EXERCISE DETAILS →
Reproduce exactly the opening lines of the listing, stopping after the line that contains "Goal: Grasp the" and including it.

DATASET CONTENT →
========

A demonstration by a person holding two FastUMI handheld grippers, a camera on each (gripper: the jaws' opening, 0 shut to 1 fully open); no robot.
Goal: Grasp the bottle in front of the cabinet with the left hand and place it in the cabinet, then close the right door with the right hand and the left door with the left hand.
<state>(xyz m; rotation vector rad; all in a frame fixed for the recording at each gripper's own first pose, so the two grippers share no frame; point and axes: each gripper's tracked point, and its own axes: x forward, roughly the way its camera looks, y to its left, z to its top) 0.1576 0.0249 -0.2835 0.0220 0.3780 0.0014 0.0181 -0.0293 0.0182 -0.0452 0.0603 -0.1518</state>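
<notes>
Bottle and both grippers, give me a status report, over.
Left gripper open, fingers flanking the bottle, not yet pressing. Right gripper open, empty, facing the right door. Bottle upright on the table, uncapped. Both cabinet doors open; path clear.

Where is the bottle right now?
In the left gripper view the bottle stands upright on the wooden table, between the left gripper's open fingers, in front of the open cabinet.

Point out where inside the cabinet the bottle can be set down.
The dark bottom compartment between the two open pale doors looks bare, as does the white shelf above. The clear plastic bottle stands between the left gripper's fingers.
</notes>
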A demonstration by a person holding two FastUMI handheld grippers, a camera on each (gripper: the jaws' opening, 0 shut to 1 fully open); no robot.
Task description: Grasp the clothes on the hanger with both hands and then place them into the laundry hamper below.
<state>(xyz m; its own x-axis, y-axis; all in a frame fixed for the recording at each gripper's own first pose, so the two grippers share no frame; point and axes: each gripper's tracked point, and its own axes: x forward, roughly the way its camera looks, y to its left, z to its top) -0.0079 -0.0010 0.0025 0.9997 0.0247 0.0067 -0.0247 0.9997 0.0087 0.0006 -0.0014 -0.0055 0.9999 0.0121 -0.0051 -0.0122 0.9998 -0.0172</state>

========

SOLUTION FOR THIS EXERCISE →
A demonstration by a person holding two FastUMI handheld grippers, a camera on each (gripper: the jaws' opening, 0 shut to 1 fully open); no robot.
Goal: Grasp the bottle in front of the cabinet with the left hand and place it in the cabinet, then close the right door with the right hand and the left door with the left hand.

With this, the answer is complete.